The I/F values range from <0.1 to ~0.6 in Figure 6. Figure 8 shows that the thermal contribution has been reasonably well compensated (all spectra have similar I/F values longer than~ 4.5 μm) while dramatic variation in the 3.7 μm ice peak strength remains. Where shorter-wavelength data are available, they suggest that the I/F correction overestimates the true reflectance by a factor of 1.5 (i.e. I/F values greater than 1.0 occur at shorter wavelengths where the instrument was not saturated). This enhancement could be due to the simple approach to viewing geometry correction or the lack of consideration of the bidirectional reflectance distribution function of ice. Where available, however, short-wavelength data confirm the ice grain-size trends observed at 3.72 μm. That is, a higher peak strength is consistent with finer ice (cloud ice-particle) size. Considering these factors, regions in Figure 6 that are aqua/green colored and warmer (yellow to red) are dominated by ice clouds whose particle sizes are less than 20 to 50 μm. The only areas where surface snow dominates the image are in the black to purple colors in Figure 6. This also corresponds well with areas that appear clear in the SSI image (Fig. 2) and AVHRR data. We had hoped that surface grain-size variations could be determined with this approach, but the combination of the poor spatial resolution and oblique viewing geometry of NIMS limits the value of this dataset for that application.

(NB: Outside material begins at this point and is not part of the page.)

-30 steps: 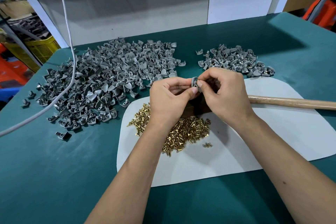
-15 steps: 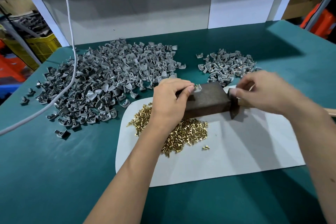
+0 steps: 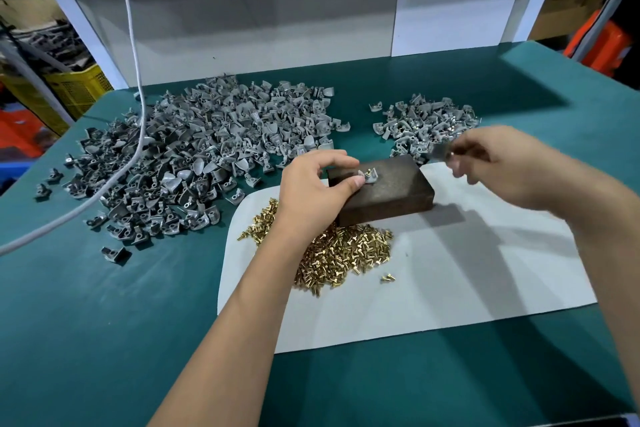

The temperatures derived for the scene range from 237 to 299 K, with generally warmer temperatures toward the limb and left of the image indicating sensitivity to solar direction (Fig. 7 and comparison to visual albedo in Fig. 2) and cooler temperatures over exposed surface regions to the right (blue areas in Fig. 6). The derived temperatures suggest that approaches which use a single equivalent brightness temperature for AVHRR band 3 to derive clouds may ambiguously confuse warmer regions with ice clouds. In particular, warm regions (green to red) to the left of the image (Fig. 7) are mapped in the thermal-removed ice grain-size image as likely surface areas (purple to blue) in Figure 6. Compare this also to the raw radiance values (green to red colors) in Figure 3, which would suggest this region might be cloud-covered.
Future Directions
The addition of this hyperspectral dataset provides a new framework for cloud discrimination using channels near 3.8 μm in AVHRR and MODIS data. There are five AVHRR scenes acquired on the same day of the Galileo fly-by. Future work will explore the traditional cloud-masking techniques applied to AVHRR data and will compare these with a method that, similar to the NIMS analysis, first separates reflected and emitted contributions at this wavelength. Difficulties could arise due to the poor signal-to-noise ratio in this AVHRR band, and extrapolation of this technique to MODIS data will also be explored.
Acknowledgements
We would like to thank the NIMS Principal Investigator, R. Carlson, for access and help with the NIMS data analysis, and P. Geissler for providing the SSI mosaic. This work was supported by the NASA Remote Sensing in Glaciology program to W. Calvin, initially at the U.S. Geological Survey and subsequently at the University of Nevada, Reno. M.Milman participated via the U. S. National Science Foundation (NSF) Research Experience for Undergraduates (REU) program offered through Northern Arizona University’s Physics and Astronomy Department. H. Kieffer’s participation was supported by both the Advanced Spaceborne Thermal Emission and Reflection Radiometer (ASTER) and NIMS instrument teams. We greatly appreciate the constructive criticism fromJ. Key and the anonymous reviewers of the manuscript. W.M.C. would like to thank A.K. for the encouragement.